I am an Assistant Professor in the School of Computer Science at McGill University, where I lead the Data-Intensive Storage and Computer Systems Laboratory (DISCS Lab). My current focus is on storage and persistent memory technologies, with an emphasis on the way we manage large-scale data for emerging workloads in Data Science, Machine Learning, and Edge Computing.
I completed my PhD in Computer Science at the University of Sydney in 2020, advised by Prof. Willy Zwaenepoel. My dissertation research was on the design and implementation of efficient key-value stores for future hardware and performance requirements. My PhD was generously supported by The University of Sydney Faculty of Engineering and IT Dean's Postgraduate Research Scholarship and by the EPFL Fellowship for Doctoral Studies. I have earned my Bachelors and Masters degrees in Computer Science from EPFL.
Office: McConnell 113N
I am teaching COMP 596 - Principles of Computer Systems in Fall 22Undergraduate (COMP-310 prerequisite) and graduate students (no prerequisites) are welcome! Have a look at the tentative syllabus and sign up if you want to learn more about how software and hardware come together in large computer systems. It will be an intimate, discussion-oriented class, with spots limited to 30 students.

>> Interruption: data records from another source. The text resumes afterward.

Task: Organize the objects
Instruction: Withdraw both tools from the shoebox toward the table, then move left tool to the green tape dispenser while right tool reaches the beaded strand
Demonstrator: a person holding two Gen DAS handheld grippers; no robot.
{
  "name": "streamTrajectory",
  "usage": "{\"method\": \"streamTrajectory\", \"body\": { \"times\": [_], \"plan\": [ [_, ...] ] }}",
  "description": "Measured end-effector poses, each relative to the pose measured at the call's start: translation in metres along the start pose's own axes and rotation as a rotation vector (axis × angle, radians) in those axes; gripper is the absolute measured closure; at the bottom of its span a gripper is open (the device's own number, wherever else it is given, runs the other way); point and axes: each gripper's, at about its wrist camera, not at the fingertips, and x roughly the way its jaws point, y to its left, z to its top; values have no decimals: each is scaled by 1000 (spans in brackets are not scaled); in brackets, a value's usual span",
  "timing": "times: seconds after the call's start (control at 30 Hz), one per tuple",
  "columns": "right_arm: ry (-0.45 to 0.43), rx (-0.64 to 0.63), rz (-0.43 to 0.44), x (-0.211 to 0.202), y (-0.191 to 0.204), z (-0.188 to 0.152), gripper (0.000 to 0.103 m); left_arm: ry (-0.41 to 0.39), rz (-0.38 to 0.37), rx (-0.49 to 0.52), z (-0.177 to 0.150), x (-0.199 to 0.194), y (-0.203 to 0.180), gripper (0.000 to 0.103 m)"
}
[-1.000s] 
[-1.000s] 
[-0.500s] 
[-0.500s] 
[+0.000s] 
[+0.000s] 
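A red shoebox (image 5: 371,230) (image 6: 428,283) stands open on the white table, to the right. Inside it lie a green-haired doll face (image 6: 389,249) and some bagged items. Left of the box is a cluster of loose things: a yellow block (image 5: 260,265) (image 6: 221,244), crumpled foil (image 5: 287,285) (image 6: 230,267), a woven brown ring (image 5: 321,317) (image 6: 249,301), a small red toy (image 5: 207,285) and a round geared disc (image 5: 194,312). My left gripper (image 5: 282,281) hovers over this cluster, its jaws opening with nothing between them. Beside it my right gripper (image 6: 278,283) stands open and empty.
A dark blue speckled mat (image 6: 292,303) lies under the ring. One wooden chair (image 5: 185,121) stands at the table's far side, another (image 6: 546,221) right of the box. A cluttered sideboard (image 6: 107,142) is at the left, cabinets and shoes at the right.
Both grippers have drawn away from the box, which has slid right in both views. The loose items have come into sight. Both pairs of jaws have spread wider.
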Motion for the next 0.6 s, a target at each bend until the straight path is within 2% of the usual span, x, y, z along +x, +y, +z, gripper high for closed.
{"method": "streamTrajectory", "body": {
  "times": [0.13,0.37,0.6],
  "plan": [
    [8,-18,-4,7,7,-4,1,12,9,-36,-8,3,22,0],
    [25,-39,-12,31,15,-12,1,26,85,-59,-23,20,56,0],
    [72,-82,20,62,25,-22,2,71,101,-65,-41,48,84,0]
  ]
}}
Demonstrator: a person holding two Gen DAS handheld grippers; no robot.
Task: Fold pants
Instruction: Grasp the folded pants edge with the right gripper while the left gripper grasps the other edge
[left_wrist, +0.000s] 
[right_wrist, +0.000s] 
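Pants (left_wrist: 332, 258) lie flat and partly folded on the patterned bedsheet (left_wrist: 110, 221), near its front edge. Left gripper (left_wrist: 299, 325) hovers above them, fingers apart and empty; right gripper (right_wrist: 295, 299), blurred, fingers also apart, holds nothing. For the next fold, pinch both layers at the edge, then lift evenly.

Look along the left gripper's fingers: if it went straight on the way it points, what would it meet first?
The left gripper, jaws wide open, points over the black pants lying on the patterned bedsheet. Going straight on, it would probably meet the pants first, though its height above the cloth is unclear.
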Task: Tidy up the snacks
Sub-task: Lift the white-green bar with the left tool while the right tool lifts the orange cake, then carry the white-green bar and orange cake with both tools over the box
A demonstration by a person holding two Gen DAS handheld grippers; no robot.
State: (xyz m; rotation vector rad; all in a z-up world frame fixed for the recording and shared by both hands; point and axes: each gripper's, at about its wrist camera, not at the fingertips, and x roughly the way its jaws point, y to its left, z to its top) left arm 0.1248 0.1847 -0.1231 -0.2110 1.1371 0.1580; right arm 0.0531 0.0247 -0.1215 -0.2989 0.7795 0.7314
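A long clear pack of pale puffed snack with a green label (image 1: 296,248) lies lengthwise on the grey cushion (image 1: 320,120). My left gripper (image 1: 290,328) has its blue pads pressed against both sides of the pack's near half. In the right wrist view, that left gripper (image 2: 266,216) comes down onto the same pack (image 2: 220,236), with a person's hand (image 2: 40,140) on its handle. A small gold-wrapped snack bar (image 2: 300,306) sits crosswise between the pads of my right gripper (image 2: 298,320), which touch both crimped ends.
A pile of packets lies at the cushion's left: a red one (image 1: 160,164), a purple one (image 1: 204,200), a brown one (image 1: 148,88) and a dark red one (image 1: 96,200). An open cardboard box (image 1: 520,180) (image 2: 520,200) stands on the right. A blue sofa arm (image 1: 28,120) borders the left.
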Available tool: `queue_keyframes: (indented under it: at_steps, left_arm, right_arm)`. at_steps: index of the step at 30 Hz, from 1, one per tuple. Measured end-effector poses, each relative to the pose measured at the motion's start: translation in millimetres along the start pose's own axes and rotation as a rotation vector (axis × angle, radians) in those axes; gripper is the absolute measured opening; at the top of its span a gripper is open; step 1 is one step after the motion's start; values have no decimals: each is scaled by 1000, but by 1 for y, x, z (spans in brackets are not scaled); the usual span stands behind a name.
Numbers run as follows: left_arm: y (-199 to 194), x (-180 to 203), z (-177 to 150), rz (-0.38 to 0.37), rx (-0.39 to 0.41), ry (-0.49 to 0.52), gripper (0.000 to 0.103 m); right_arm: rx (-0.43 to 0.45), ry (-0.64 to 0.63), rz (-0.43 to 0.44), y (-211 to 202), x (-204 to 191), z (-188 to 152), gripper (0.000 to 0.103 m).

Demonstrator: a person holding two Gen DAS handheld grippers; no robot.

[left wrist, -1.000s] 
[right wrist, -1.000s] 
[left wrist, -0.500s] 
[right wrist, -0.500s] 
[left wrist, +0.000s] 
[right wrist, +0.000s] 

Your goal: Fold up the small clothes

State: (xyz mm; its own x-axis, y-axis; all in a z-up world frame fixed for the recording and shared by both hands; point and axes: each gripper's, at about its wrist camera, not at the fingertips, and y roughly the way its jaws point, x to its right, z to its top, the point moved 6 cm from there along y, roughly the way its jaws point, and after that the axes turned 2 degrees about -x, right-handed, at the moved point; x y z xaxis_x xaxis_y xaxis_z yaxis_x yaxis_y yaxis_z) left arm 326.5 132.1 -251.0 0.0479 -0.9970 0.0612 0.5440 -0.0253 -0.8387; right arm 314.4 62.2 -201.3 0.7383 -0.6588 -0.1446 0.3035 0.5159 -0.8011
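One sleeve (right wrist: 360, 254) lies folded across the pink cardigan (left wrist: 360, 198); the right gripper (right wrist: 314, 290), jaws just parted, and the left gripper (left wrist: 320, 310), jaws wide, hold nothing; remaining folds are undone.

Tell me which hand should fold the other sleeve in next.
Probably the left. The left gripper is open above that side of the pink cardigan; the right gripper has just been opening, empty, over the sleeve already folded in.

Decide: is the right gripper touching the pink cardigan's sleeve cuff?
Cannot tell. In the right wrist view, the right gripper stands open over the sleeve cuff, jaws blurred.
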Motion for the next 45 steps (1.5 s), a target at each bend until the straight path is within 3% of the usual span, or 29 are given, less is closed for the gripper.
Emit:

I have open positions for PhD students! These positions are fully funded. Interested in groundbreaking computer systems research? Have a look at the DISCS Lab research focus areas and get in touch if you are motivated, have a strong academic record, and you'd like to join the team! Please read this before sending me email.
[May. 2022] I am giving a talk in the Boston University MIDAS seminar. Link here!
[Apr. 2022] I gave a talk in the MLCommons Community Meeting to present the MLPerf Storage benchmark working group I am co-chairing. Link here!
[Apr. 2022] Our paper on stream processing on the edge was accepted into SEC'22! Congratulations to the team!
[Mar. 2022] Our paper on cutting latency in learned indexes was accepted into CHEOPS'22! Congratulations to the team, in particular to the undergraduate student authors, Yong Zhang and Xinran Xiong!! [pdf] [code] [talk]
[Mar. 2022] I will serve on the EuroSys '23 PC and the ASPLOS '23 ERC.
[Feb. 2022] I will give a talk in the University of Columbia Systems Seminar.
[Jan. 2022] I will give a talk on managing mixed transactional and analytics workloads at the University of Toronto.
[Dec. 2021] I will be co-chairing the EuroSys '22 Doctoral Workshop, together with Profs. Valerio Schiavoni and Pierre Sutra.
[Nov. 2021] On Nov 19, I will give an in-person talk in the University of Rochester CS Seminar Series on key-value stores for mixed transactional and analytics workloads!
[Oct. 2021] My PhD thesis was awarded an Honorable Mention for the Dennis M. Ritchie Doctoral Dissertation Award! Many thanks to the ACM SIGOPS awards committee, and to my advisor Prof. Willy Zwaenepoel.
[Oct. 2021] I will serve in the OSDI '22, and SIGMOD '22 PCs.
[Aug. 2021] DISCS has a new website!
[Jun. 2021] I was awarded a John R. Evans Leaders Fund (JELF) Grant by the Canada Foundation for Innovation. Thank you, CFI!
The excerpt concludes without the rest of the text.